Update as of 05/28/2025: Added Epoch conversion.
Update as of 05/30/2025: Added Proper Motion filter.
Update as of 06/11/2025: Updated slice processing logic.
Update as of 06/21/2025: Added Recompute step for invalid stars.
Update as of 08/18/2025: Added Bolometric Correction step and Updated Classification steps.



Step 3: Compile Source IDs:
2_Extract_Source_IDs_V1_1_1.py

As it says on the box; simply pulls all of the Gaia DR3 Source IDs from the stars in the merged catalog for later crossmatching.



Step 4: Crossmatch HIP IDs:
3_Fetch_And_Link_HIP_Crossmatch_V4_3_9.py

Yet another simple one. In the main Gaia DR3 table from earlier, they include this handy little field that links each Source ID with a HIPPARCOS catalog ID if applicable. This script uses an astroquery TapPlus query to pull those (all of them; HIPPARCOS is actually kinda small compared to Gaia) and logs them in a separate file. Despite the comparatively small size, this is still over 100,000 rows, so I do it in chunks to avoid getting timed out by the servers.

SELECT TOP {CHUNK_SIZE} Source, HIP FROM "I/355/gaiadr3" WHERE HIP IS NOT NULL AND Source > {last_max_id}



Step 5: Extract SpaceEngine Catalogs:
4_Parse_Sc_Catalogs_V3_7_4.py

The next script is pretty simple, and just pulls the necessary fields from SpaceEngine's .sc files to build a combined .csv file in the bulk format, along with any existing ones like the HIPPARCOS.csv file.

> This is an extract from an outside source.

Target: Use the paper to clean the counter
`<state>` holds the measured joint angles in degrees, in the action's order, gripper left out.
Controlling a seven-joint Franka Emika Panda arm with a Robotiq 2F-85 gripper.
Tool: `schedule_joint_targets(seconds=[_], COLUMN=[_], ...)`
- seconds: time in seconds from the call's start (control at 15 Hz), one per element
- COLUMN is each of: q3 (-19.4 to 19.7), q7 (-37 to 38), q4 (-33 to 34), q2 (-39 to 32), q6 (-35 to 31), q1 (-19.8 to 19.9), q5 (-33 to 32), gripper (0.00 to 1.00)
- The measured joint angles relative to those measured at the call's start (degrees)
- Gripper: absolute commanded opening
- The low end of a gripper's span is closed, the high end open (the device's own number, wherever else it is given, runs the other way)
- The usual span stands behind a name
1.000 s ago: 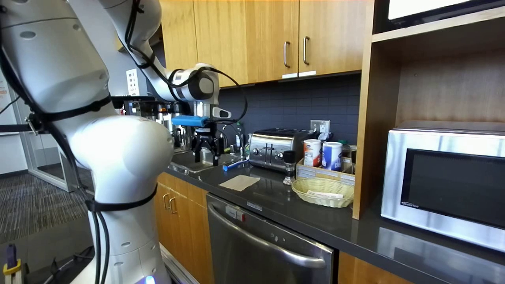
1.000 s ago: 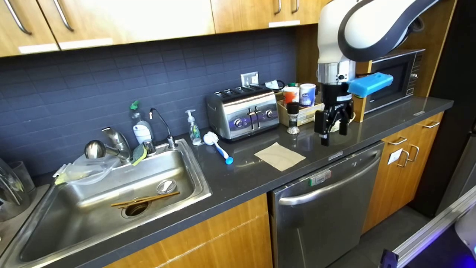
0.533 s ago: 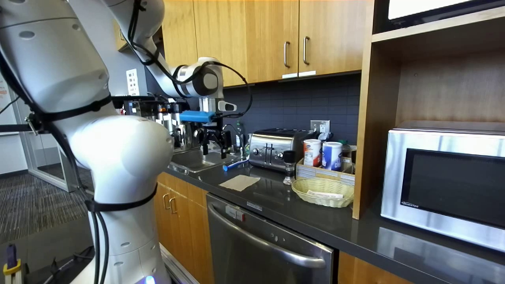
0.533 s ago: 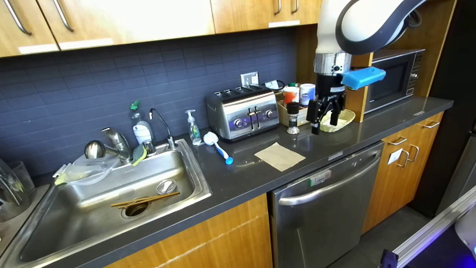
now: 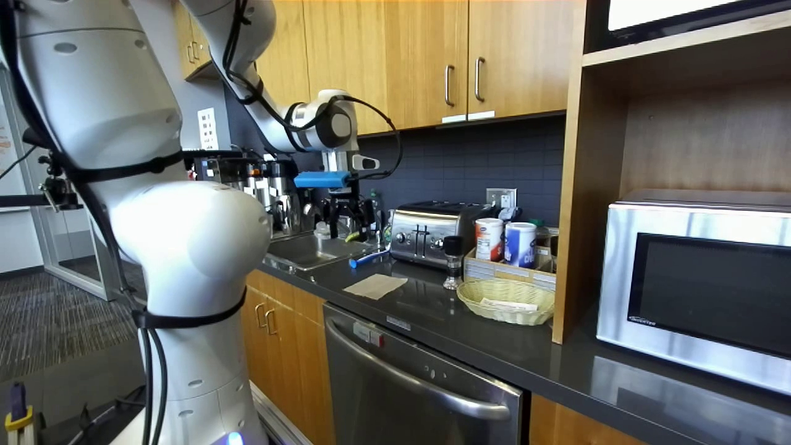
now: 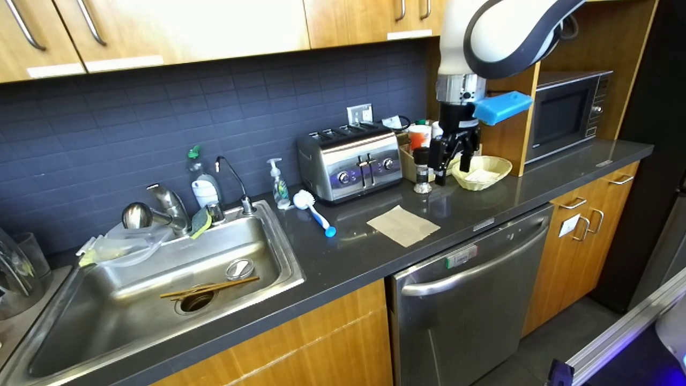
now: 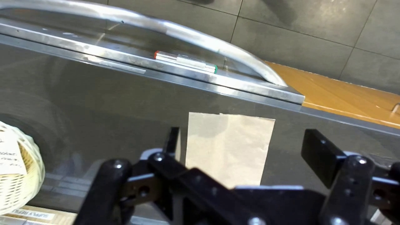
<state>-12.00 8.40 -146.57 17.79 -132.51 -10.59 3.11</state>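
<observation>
The paper [image 5: 375, 286] is a thin tan, roughly square sheet lying flat on the dark glossy counter [image 5: 432, 315], near its front edge. It also shows in an exterior view [image 6: 403, 225], between the dish brush and the dishwasher's top edge. My gripper [image 6: 453, 172] is in the air above the counter, apart from the paper; it also shows in an exterior view [image 5: 350, 232]. In the wrist view the gripper [image 7: 245, 142] is open and empty, its fingers spread wide on either side of the paper [image 7: 231, 140]. The gripper body hides the paper's lower end there.
A toaster [image 6: 351, 163], a pepper grinder [image 6: 422, 171] and a pale basket [image 6: 485, 174] stand along the back. A blue-white brush [image 6: 316, 213] lies left of the paper, beside the sink [image 6: 289, 257]. A dishwasher handle [image 6: 477, 273] juts out below. Cabinets [image 5: 420, 55] hang overhead.
The open gripper has risen; it has moved left in the exterior view that shows the sink closest and right in the view with the arm's base. The paper has not moved.
</observation>
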Motion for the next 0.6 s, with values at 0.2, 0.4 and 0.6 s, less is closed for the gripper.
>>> schedule_joint_targets(seconds=[0.2, 0.4, 0.6], q3=[-0.08, -0.48, -0.74], q7=[0.00, -0.01, -0.02], q4=[2.34, 4.54, 6.60], q2=[-4.89, -9.33, -12.93], q6=[-0.26, -0.78, -2.06], q1=[0.14, -0.01, -0.46], q5=[-1.90, -3.17, -3.96], gripper=[1.00, 1.00, 1.00])
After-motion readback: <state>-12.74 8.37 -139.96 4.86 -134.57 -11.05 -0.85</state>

Step 6: Building A Treehouse KDTree:
5_Build_Reference_KDTree_V1_1_2.py

So... about that 16-hour filtering script run time. Basically, I decided at that point to use a KDTree to cache anything that's already been filtered once so I don't have to do it again. This script just uses cartesian coordinates to effectively map all of the SpaceEngine and addon catalogs so that it doesn't take an entire day to load them all. As long as nothing in the folder changes, it's all good. If I were to modify anything, though, then the entirety of every catalog in the filtering reference folder would need to be re-scanned.



Step 7: Prefiltering:
6_Combined_Prefilter_V1_0_0.py

This one searches through that new catalog made from the extracted .sc files from earlier, as well as the Gaia DR2 addon catalog (or catalogs, but more stars to filter out increases the run time of a later filtering script to the point that it once took sixteen hours to complete, so I decided to just use the 1M catalog) to see if any of the Source IDs match, and log them in a separate file. This used to be its own script, but ended up getting rolled into this one recently.

Since we now have all these nifty little files lying around containing crossmatched IDs, it's a super basic task to just remove all of them from the main merged catalog file before filtering for duplicates.

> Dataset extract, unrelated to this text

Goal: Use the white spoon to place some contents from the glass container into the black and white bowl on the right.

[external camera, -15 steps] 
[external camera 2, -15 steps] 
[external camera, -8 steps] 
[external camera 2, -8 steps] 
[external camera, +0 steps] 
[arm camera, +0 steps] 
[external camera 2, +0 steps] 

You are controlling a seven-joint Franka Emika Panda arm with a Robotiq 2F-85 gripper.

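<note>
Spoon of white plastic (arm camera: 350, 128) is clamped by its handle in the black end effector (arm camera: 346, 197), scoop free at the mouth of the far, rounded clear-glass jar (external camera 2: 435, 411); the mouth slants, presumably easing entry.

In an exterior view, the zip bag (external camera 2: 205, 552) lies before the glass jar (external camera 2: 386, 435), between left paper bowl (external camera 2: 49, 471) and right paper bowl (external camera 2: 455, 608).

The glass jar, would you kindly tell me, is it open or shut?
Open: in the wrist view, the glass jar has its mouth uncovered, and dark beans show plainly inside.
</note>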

Step 8: Manual Sky Filtering:
7_Filter_XMatch_V1_1_1.py

Here is the only manual step in the process. Basically, I take the same reference catalogs as the next step, but do a manual Sky Algorithm Match Tables in TOPCAT with an error margin of 1.5 arcseconds. It's not a huge deal and can be skipped if I want to allow the full pipeline to run overnight or something, but it's an additional measure to make sure no duplicates slip through.



Step 9: The Actual Big Duplicate Filter:
8_Filter_Conflicting_Stars_V6_9_17.py

So, now we come back to the question of why this step is even necessary. The answer is that the Gaia DR3 catalog is too new. See, they use this thing in astronomy called an Epoch, and the simple explanation is that it tells you when the measurements in the catalog were taken. I haven't been able to 100% confirm that SpaceEngine has a unified Epoch, but the vast majority of the catalogs it pulls from are all J2000, with the exception of HIPPARCOS, which seems to have some slightly-off coordinates that line up closest with the original HIP catalog's J1991.25. This is not the case for Gaia DR3, which is in J2016, and unfortunately, stars don't tend to stand still.

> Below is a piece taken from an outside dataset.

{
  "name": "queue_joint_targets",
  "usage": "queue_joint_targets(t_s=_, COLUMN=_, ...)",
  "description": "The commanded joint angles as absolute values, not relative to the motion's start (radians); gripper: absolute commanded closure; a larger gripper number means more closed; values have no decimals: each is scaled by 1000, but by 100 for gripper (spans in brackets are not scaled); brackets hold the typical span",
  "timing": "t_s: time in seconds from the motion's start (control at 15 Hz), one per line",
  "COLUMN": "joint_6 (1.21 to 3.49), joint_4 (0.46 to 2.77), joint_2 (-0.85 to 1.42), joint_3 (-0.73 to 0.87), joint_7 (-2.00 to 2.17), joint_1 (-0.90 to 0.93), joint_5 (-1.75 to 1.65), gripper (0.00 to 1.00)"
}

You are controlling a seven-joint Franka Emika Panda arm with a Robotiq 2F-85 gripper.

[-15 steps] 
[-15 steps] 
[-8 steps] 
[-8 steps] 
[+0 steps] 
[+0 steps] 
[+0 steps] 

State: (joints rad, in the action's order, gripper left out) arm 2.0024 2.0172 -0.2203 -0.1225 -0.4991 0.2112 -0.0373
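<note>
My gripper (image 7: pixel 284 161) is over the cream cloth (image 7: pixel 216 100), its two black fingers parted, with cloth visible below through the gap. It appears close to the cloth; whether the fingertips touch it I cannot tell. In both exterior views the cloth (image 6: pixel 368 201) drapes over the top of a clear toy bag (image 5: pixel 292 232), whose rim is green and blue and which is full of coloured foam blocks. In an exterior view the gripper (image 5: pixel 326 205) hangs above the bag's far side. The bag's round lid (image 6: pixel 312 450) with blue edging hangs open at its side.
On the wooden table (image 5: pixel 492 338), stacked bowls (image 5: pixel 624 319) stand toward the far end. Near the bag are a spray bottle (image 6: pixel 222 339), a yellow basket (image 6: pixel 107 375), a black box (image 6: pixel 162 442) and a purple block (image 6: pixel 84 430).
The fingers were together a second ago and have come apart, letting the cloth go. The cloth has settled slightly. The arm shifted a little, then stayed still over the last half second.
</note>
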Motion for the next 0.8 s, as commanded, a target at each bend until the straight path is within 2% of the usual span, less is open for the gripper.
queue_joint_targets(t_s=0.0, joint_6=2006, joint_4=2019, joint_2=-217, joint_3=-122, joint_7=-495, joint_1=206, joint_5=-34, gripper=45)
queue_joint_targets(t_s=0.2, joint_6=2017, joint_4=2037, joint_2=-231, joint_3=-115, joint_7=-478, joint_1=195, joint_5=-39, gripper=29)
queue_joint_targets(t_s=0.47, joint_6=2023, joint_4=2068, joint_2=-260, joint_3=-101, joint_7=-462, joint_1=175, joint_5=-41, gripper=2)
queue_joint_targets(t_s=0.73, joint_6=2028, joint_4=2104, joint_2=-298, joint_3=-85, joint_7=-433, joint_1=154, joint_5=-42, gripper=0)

In combination with the earlier-mentioned estimated distances, this is the primary driver for why SE's automatic duplicate merging doesn't work; the stars in this pack have moved so far from their positions as they are listed in the SE catalogs that the system no longer considers them to be the same star. This necessitates a conceptually simple but extremely computationally difficult script. This is the other one that requires RAM tracking.

  1. Check if any stars in a Epoch-matched HIPPARCOS catalog are within two arcseconds of a star in the DR3 catalog in case they didn't have HIP values to use in the prefilter, and delete them if so.
  2. Check if any stars in the reference catalog are within half a parsec of a star in the DR3 catalog; if yes, delete it.
  3. If no stars are in range, check literally every single star inside a 36 arcsecond cone and delete the DR3 star if there's even a single hit. This might seem like overkill, but but it was the best I could come up with after finding a star with such a ridiculous proper motion that it had moved nearly 30 parsecs.

As you can see, this is very silly, doesn't do anything if the direction of motion is perpendicular to the direction of the cone and too fast to stay inside it, and I would welcome suggestions on how to fix all of this.

Current list of reference catalogs as of 06/01/2025:
  • SE_SC_Extracted.csv
  • HIPJ2000.csv
  • HIPPARCOS.csv
  • Orion-Nebula.csv
  • Pleiades.csv
  • 1M-11mag.csv
  • White_Dwarfs_GaiaDR2.csv

Update as of 06/01/2025: Added J2000 HIP locational filter.
Update as of 06/04/2025: Added an explanation of SE's Epoch(s).



Step 10: Put It All Together:
9_Generate_Final_SE_Pack_V3_9_2.py

All that's left is to cut the file down to size so there's not hundreds of millions of stars to destroy the computer of anyone who tries to run it, which sounds simple, but actually requires a bit of nuance. If the file just gets cut off after a certain number of rows, then depending on how the ordering ended up, it might just have only stars within a certain distance range, or stars of a certain spectral type, are stars of a certain magnitude range.

The solution is simple: just randomize the entire file first, while artificially pushing star types with low population through to avoid the entire pack being the same type of star. Of course, being able to limit to a certain range is useful, so I do that first, with an option to leave range unlimited. This allows future packs to range from extremely dense populations near Sol to extremely sparse populations spanning the entire galaxy (once I get there. I'm getting about a 25 parsec range slice a day at most). Alternatively, if anyone did feel like incurring the wrath of their computer's machine-spirit, there could also be a hypothetical pack of literally the entire full Gaia DR3 catalog, though I'm pretty sure the actual program would just refuse to load at that point.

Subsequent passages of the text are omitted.